Task objective →
For this exercise, please find the lines in the entries that include the word "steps" and copy them.

Raw data →

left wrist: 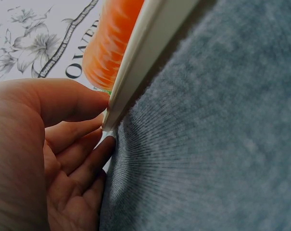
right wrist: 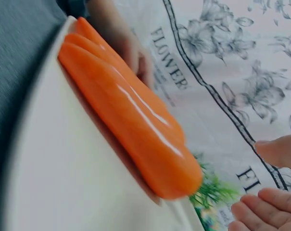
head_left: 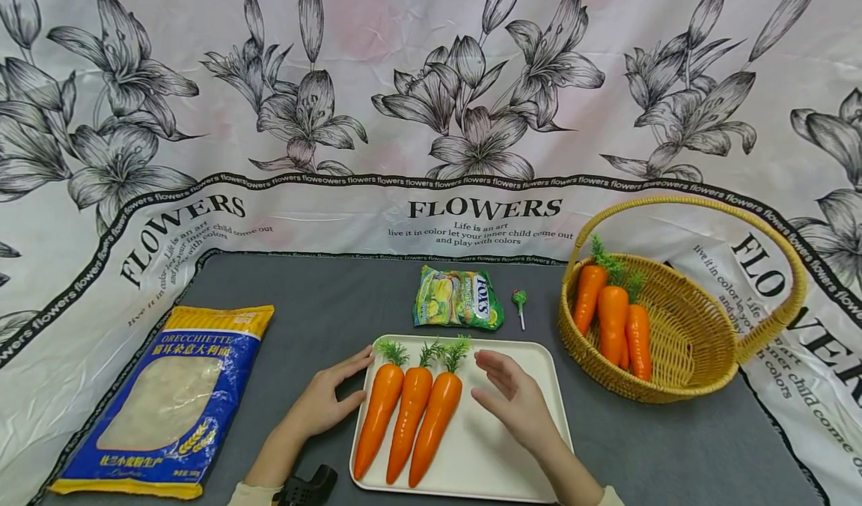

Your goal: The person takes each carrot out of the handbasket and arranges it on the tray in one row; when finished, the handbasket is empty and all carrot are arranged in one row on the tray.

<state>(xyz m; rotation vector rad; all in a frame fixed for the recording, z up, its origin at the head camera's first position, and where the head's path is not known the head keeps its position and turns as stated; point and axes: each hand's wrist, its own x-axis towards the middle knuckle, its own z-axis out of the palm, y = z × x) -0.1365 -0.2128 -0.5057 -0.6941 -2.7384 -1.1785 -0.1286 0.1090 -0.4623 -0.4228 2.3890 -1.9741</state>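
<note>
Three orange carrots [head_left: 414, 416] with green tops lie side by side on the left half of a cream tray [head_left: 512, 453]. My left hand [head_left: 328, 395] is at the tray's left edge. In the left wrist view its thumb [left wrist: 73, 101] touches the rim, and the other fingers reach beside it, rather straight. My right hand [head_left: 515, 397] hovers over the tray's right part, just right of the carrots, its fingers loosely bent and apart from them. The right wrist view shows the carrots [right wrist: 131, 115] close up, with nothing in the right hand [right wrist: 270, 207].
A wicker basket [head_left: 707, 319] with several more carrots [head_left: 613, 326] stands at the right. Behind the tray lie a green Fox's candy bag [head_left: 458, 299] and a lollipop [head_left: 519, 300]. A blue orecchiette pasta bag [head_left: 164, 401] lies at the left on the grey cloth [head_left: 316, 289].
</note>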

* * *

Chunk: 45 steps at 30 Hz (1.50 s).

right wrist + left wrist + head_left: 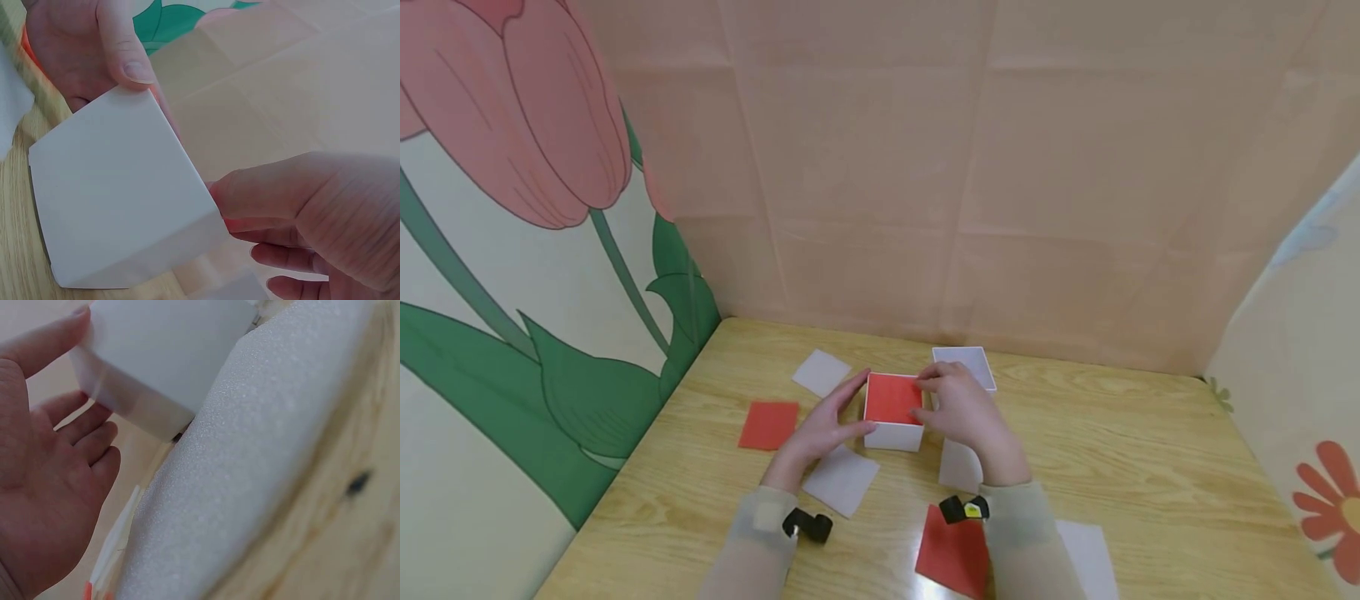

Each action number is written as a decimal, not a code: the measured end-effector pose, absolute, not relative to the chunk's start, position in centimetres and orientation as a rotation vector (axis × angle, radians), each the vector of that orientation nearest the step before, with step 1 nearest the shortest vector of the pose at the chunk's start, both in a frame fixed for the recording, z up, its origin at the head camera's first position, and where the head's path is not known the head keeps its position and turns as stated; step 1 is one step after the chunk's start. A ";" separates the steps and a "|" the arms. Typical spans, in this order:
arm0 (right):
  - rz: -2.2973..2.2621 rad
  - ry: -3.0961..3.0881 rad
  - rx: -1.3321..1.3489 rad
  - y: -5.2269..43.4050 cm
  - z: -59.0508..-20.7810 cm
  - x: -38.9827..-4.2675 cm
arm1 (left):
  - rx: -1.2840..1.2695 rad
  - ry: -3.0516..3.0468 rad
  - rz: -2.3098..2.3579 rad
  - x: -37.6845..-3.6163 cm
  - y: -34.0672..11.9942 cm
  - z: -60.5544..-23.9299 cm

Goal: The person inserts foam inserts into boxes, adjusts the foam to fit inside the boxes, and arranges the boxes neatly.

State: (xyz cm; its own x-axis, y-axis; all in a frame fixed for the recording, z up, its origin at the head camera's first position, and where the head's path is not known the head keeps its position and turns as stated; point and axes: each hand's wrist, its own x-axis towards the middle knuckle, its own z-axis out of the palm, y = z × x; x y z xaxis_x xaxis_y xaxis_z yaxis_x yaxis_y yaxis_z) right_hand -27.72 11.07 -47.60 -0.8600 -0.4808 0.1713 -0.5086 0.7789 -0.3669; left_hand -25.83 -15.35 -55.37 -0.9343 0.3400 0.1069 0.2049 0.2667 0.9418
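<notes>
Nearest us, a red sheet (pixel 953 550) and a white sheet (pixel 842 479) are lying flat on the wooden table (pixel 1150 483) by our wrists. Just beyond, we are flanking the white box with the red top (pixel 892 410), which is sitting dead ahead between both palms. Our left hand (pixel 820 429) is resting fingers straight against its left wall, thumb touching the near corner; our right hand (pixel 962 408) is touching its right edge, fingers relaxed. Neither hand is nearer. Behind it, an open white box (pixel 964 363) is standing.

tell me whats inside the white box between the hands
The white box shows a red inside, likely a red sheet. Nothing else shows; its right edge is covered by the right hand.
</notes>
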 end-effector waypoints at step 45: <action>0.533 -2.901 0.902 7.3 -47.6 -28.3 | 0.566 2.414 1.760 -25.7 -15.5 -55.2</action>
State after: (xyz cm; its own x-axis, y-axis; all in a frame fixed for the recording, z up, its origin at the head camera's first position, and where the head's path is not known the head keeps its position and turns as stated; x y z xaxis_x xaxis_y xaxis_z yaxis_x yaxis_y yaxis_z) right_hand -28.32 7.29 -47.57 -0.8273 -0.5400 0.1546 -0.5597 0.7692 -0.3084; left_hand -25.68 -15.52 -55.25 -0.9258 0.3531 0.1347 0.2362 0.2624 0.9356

Output →
Chunk: 45 steps at 30 Hz (1.50 s).
Each action number is written as a decimal, not a code: the measured end-effector pose, absolute, not relative to the chunk's start, position in centimetres and orientation as a rotation vector (axis × angle, radians), each the vector of that orientation nearest the step before, with step 1 nearest the shortest vector of the pose at the chunk's start, both in a frame fixed for the recording, z up, its origin at the head camera's first position, and where the head's path is not known the head keeps its position and turns as stated; step 1 is one step after the chunk's start. A ";" separates the steps and a "|" the arms. Typical spans, in this order:

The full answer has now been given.